Auf der Filmseite führt der Filmhistoriker Herve Dumont in eine Retrospektive des Regisseurs Frank Borzage im Filmpodium Zürich ein. Und Marli Feldvoss bespricht die Berliner Ausstellung "Pioniere in Celluloid" über Juden in der frühen Filmwelt.
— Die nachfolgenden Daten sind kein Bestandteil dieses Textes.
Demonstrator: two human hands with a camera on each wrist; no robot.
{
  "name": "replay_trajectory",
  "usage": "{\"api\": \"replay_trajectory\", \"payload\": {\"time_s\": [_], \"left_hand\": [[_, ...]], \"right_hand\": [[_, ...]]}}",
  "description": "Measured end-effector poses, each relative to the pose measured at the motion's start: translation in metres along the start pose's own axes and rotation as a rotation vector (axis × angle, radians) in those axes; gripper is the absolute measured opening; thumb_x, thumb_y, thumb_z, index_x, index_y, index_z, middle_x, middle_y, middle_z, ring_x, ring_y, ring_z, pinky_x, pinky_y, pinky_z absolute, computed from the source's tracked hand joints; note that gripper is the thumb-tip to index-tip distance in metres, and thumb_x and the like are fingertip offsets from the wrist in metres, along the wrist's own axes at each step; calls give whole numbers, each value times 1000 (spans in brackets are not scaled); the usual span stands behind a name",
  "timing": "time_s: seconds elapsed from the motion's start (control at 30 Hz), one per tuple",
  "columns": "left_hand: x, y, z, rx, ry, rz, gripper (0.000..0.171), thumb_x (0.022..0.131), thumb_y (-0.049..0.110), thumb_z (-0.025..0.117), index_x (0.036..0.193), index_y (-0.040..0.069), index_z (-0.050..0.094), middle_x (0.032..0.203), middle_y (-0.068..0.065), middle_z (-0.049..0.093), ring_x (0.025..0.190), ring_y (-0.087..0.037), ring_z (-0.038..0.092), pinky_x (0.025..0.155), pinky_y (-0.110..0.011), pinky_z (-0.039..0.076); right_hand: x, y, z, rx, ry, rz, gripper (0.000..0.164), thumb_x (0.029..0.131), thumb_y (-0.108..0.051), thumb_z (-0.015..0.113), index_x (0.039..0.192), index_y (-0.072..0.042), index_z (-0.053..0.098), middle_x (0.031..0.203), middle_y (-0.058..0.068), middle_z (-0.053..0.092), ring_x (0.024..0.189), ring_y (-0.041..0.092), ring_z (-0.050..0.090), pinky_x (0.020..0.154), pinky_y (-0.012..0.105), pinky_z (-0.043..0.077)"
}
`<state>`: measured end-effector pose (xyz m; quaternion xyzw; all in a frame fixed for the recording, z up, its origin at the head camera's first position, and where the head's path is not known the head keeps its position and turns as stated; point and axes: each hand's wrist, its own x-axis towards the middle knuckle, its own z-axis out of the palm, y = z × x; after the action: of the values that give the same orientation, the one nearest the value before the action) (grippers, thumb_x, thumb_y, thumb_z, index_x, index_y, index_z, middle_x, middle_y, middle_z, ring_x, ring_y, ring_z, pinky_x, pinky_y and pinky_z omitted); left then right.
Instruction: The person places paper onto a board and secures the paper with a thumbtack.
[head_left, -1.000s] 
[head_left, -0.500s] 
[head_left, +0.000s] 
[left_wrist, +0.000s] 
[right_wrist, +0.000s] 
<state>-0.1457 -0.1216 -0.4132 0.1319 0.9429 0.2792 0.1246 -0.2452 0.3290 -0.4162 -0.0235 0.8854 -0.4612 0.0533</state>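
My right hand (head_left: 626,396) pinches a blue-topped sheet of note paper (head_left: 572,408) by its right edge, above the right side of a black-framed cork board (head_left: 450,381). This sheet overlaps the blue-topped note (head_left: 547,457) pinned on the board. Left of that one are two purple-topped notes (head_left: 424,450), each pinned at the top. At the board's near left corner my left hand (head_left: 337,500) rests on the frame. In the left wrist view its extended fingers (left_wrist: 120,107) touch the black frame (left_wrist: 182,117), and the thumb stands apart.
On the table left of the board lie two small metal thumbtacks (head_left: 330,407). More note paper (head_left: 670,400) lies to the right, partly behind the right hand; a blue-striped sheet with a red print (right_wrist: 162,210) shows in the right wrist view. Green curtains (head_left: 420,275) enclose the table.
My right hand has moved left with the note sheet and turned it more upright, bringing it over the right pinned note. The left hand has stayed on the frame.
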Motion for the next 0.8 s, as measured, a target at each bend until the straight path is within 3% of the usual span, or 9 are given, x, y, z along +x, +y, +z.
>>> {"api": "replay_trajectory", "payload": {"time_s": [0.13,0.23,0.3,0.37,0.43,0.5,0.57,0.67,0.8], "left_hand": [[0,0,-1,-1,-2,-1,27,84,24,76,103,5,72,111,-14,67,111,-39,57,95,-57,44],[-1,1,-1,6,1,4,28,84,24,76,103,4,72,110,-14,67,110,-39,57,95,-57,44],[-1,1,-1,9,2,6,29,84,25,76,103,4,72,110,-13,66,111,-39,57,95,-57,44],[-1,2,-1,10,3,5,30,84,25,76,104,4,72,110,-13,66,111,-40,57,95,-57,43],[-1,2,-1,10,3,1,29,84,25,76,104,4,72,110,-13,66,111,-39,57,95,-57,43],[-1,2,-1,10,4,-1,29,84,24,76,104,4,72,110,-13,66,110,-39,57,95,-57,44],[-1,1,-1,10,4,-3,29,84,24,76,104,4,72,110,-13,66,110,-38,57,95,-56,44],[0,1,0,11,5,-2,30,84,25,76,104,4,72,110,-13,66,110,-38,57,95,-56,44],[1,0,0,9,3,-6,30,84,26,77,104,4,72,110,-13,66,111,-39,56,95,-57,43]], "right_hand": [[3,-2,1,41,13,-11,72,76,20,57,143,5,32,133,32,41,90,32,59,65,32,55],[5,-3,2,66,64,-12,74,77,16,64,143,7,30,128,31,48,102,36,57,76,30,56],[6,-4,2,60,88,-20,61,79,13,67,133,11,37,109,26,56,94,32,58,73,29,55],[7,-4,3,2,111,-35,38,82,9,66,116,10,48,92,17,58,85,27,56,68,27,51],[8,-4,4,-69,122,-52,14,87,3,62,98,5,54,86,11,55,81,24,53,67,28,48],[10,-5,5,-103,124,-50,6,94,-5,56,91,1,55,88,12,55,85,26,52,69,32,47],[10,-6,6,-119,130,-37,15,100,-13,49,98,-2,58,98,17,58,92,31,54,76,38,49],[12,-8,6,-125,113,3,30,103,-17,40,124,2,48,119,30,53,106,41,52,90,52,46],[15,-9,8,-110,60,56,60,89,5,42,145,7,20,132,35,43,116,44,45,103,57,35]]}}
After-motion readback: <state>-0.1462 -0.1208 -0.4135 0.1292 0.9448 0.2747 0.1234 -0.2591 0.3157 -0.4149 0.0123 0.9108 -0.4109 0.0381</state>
Auf der Medien- und Informatikseite schickt Florian Harms eine hoffnungsvolle Reportage über das Internet in Syrien: "Ähnlich wie in Iran eröffnen Satellitenfernsehen und Internet die Möglichkeit einer politischen Liberalisierung im Alltag, die das Regime nur schwer kontrollieren kann." "set" berichtet, dass Microsoft dem Kopieren von Software in den Entwicklungsländern durch eine Billigversion von Windows begegnen will. "ras" stellt eine Studie vor, nach der deutsche Zeitungen seit 2000 ein Drittel ihres Werbeaufkommens verloren haben. S.B. stellt den Zentralkatalog Schweizer Bibliotheken im Internet vor. Und "ras" konstatiert anlässlich der Fernsehberichterstattung über die Wahlen in den USA,"dass die Medienmaschine schneller rotiert, als die Ereignisse stattfinden".

FAZ, 05.11.2004

Hingerissen hat Tilman Spreckelsen in Thomas Riedelsheimers Dokumentarfilm "Touch the Sound" "die allerbeste Perkussionistin der Welt" beobachtet: Evelyn Glennie. "Es sind Glennies Hände, denen Riedelsheimers Interesse gilt, die er in Nahaufnahmen einfängt und umkreist, aber auch ihre nackten Füße, mit denen sie unruhig die Vibrationen aufnimmt. Denn die Perkussionistin ist in ihrer Kindheit fast vollständig ertaubt, und es ist der sanften Beiläufigkeit dieses großen Films geschuldet, dass diese Tatsache und ihre Folgen genau insoweit ausgebreitet wird, wie es für die Musik Glennies eine Rolle spielt".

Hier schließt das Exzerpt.